## Task objective
Every record must be reproduced exactly. Leave none out.

[Saved data entries]
******************************
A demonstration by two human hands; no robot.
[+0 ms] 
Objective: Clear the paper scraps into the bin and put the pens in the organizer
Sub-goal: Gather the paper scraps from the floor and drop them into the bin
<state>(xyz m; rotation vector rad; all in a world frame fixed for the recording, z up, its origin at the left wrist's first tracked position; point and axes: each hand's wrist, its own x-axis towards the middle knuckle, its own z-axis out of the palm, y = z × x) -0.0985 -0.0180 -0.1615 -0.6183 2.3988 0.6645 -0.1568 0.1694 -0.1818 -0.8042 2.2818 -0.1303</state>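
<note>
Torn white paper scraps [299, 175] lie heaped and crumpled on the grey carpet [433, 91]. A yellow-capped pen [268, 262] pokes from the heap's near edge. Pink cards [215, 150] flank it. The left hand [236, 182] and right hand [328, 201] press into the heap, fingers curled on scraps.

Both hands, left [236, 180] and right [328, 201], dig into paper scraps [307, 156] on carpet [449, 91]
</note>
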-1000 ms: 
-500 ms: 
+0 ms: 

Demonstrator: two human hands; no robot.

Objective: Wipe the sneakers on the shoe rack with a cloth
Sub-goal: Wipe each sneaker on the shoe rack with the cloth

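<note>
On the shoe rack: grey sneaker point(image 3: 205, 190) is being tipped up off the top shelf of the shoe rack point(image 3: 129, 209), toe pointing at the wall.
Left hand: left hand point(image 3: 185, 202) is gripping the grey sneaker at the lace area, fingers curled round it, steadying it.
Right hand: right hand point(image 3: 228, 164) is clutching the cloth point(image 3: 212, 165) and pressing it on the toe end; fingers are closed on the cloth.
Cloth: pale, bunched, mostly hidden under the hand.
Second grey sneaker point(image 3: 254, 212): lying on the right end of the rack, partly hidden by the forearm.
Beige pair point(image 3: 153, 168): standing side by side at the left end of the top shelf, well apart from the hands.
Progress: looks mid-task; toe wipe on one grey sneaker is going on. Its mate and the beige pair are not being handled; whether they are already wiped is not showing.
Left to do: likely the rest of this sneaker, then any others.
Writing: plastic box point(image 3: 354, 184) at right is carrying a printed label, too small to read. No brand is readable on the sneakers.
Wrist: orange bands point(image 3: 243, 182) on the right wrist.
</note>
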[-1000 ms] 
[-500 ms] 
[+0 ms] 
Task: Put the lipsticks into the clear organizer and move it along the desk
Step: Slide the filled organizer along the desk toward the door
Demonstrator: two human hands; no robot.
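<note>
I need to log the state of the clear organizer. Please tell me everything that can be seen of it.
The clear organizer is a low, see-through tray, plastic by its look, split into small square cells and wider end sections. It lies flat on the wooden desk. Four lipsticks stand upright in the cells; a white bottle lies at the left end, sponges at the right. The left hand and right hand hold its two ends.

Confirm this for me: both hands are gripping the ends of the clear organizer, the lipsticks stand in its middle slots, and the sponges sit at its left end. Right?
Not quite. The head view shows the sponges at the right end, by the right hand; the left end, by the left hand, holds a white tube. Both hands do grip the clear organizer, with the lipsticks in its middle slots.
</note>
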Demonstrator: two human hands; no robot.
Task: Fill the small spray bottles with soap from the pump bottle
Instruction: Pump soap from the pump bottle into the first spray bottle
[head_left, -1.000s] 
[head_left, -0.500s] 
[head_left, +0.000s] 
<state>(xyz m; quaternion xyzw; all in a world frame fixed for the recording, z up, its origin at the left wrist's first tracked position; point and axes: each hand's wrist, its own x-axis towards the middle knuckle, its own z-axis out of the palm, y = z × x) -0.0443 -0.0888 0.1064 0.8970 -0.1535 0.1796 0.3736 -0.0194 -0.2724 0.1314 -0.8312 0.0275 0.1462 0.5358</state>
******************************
## Answer area
A demonstration by two human hands; no robot.
[+0 ms] 
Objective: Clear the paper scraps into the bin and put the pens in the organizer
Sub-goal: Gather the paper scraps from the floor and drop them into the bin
<state>(xyz m; rotation vector rad; all in a world frame fixed for the recording, z up, its origin at the left wrist's first tracked position; point and axes: each hand's wrist, its own x-axis towards the middle knuckle, its own z-axis out of the palm, y = z × x) -0.0985 -0.0180 -0.1615 -0.6183 2.3988 0.6645 -0.1568 0.1694 -0.1818 -0.8042 2.2818 -0.1303</state>
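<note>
Torn white paper scraps [299, 175] lie heaped and crumpled on the grey carpet [433, 91]. A yellow-capped pen [268, 262] pokes from the heap's near edge. Pink cards [215, 150] flank it. The left hand [236, 182] and right hand [328, 201] press into the heap, fingers curled on scraps.

Both hands, left [236, 180] and right [328, 201], dig into paper scraps [307, 156] on carpet [449, 91]
</note>
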-1000 ms: 
-500 ms: 
+0 ms: 

Demonstrator: two human hands; no robot.

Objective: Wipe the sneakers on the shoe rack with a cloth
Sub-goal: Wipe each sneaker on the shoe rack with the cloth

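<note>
On the shoe rack: grey sneaker point(image 3: 205, 190) is being tipped up off the top shelf of the shoe rack point(image 3: 129, 209), toe pointing at the wall.
Left hand: left hand point(image 3: 185, 202) is gripping the grey sneaker at the lace area, fingers curled round it, steadying it.
Right hand: right hand point(image 3: 228, 164) is clutching the cloth point(image 3: 212, 165) and pressing it on the toe end; fingers are closed on the cloth.
Cloth: pale, bunched, mostly hidden under the hand.
Second grey sneaker point(image 3: 254, 212): lying on the right end of the rack, partly hidden by the forearm.
Beige pair point(image 3: 153, 168): standing side by side at the left end of the top shelf, well apart from the hands.
Progress: looks mid-task; toe wipe on one grey sneaker is going on. Its mate and the beige pair are not being handled; whether they are already wiped is not showing.
Left to do: likely the rest of this sneaker, then any others.
Writing: plastic box point(image 3: 354, 184) at right is carrying a printed label, too small to read. No brand is readable on the sneakers.
Wrist: orange bands point(image 3: 243, 182) on the right wrist.
</note>
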[-1000 ms] 
[-500 ms] 
[+0 ms] 
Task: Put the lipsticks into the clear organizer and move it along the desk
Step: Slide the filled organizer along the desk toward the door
Demonstrator: two human hands; no robot.
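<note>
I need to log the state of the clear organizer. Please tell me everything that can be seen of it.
The clear organizer is a low, see-through tray, plastic by its look, split into small square cells and wider end sections. It lies flat on the wooden desk. Four lipsticks stand upright in the cells; a white bottle lies at the left end, sponges at the right. The left hand and right hand hold its two ends.

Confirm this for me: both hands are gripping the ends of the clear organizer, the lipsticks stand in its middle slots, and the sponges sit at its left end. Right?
Not quite. The head view shows the sponges at the right end, by the right hand; the left end, by the left hand, holds a white tube. Both hands do grip the clear organizer, with the lipsticks in its middle slots.
</note>
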Demonstrator: two human hands; no robot.
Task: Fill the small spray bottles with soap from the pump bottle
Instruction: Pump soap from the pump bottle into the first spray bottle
[head_left, -1.000s] 
[head_left, -0.500s] 
[head_left, +0.000s] 
<state>(xyz m; quaternion xyzw; all in a world frame fixed for the recording, z up, its origin at the left wrist's first tracked position; point and axes: each hand's wrist, its own x-axis towards the middle knuckle, its own z-axis out of the palm, y = z × x) -0.0443 -0.0888 0.1064 0.8970 -0.1535 0.1796 0.3736 -0.0194 -0.2724 0.1314 -0.8312 0.0275 0.1462 0.5358</state>

This response is now finished.